Nous voulions éviter une cannibalisation entre les gammes Bernardaud et celles de l’ancienne manufacture royale. Nous l’avons donc spécialisée dans la réédition à l’identique de pièces de musée. Elle réédite ses propres créations, mais aussi celles des manufactures de Sèvres, de Clignancourt… Ce patrimoine porcelainier, nous le vendons à des prix comparables aux autres lignes contemporaines haut de gamme de Bernardaud. Nous réalisons ces pièces du XVIIIe et XIXe siècles avec fierté. Il faut se rappeler qu’alors, porcelaine, cristal, tapisserie étaient les premiers produits manufacturés exportés, ils faisaient la renommée de la France. Ainsi, le service « Marie-Antoinette » est désormais vendu dans les boutiques de la Réunion des musées nationaux, dans les magasins spécialisés et dans nos propres boutiques.

Pour la réalisation de ces objets, quels liens entretenez-vous avec les musées  ?
Ces objets ont tous une histoire et nous travaillons avec les conservateurs de musées pour la raconter. Comme par exemple ce service à décor floral représentatif du règne de Louis XVI, « À la Reine », le premier livré par la manufacture royale en 1784 et dont une grande partie est conservée au musée Adrien Dubouché de Limoges.
On a également réédité les plus belles pièces du « Botanique », le plus grand service jamais réalisé à l’époque – soixante couverts – par la manufacture de Sèvres à la demande secrète du prince électeur Guillaume II de Hesse, dont l’original se trouve aujourd’hui au musée du château de la Fasanerie, en Allemagne. Cela avait pris deux ans à la manufacture pour le fabriquer, il y a des centaines de motifs différents.

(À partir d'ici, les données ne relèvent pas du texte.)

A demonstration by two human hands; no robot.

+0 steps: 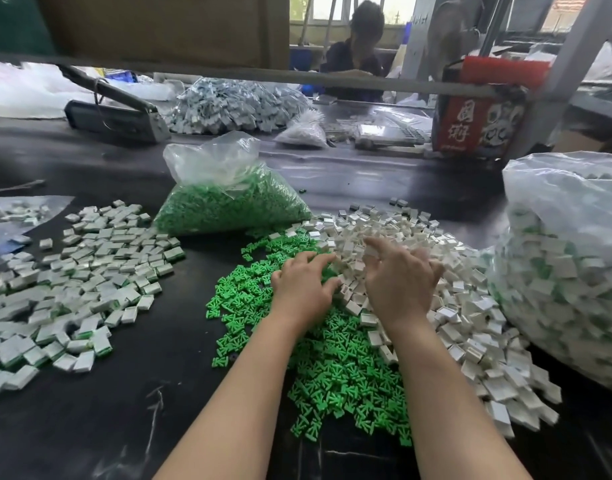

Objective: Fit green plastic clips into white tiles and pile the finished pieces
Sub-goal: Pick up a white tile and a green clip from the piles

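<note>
Both hands (302, 287) (399, 284) palm-down where green clips (335, 372) meet white tiles (470, 306).

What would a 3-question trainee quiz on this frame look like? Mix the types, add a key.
1. True or false: the bag of green clips stands beyond the loose green clips.
2. The finished pieces lie to which side of the hands? A. left B. right C. behind the red box
3. Fill in: the right hand is over the loose white ____.

Key: 1 true; 2 A; 3 tiles. The left hand sits where clips meet tiles; neither hand's grip on a piece is visible.
</note>
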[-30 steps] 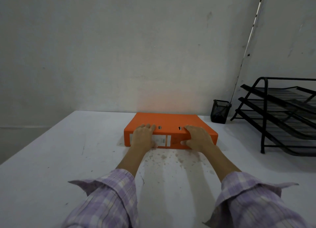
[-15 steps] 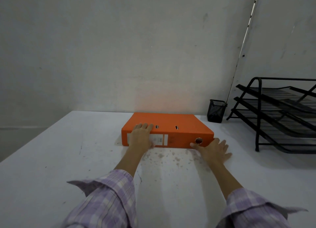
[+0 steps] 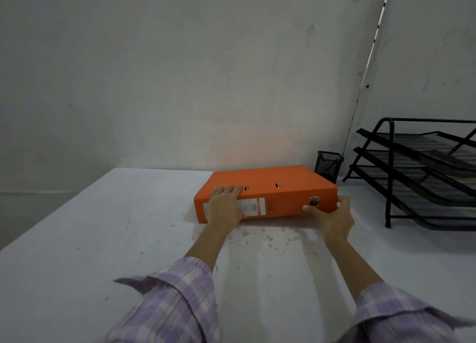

Comment se situent les Français sur le marché mondial de la porcelaine  ?
Les marques françaises se positionnent essentiellement sur le haut de gamme. Celles qui ne l’ont pas fait ont disparu ou sont en voie de disparition. Peu ont une distribution internationale homogène.

Parvenez-vous à fabriquer encore en France  ?
Nous fabriquons toujours à Limoges. Trente pour cent de nos modèles sont vendus dans l’Hexagone, le reste à l’exportation, principalement aux États-Unis. Mais nous venons également d’ouvrir, cet été, une usine en Chine pour le marché chinois.

Comment se porte le luxe français aujourd’hui  ?
Le marché du luxe souffre beaucoup, en particulier l’équipement de la maison. Nous avons déjà connu, dans nos cent cinquante ans d’existence, des crises que nous avons toutes surmontées…

Vous faites partie du Comité Colbert qui regroupe des fabricants de produits de luxe. Qu’est-ce que cela vous apporte  ?
C’est un lieu de rencontres et d’échanges très intéressant qui réunit des entreprises utilisant les mêmes circuits de distribution. Cela permet d’agir ensemble pour défendre nos intérêts et nos valeurs, comme la protection de la création, la lutte contre la contrefaçon, la recherche de l’excellence, d’une certaine éthique. C’est un groupe de pression dont le but est noble.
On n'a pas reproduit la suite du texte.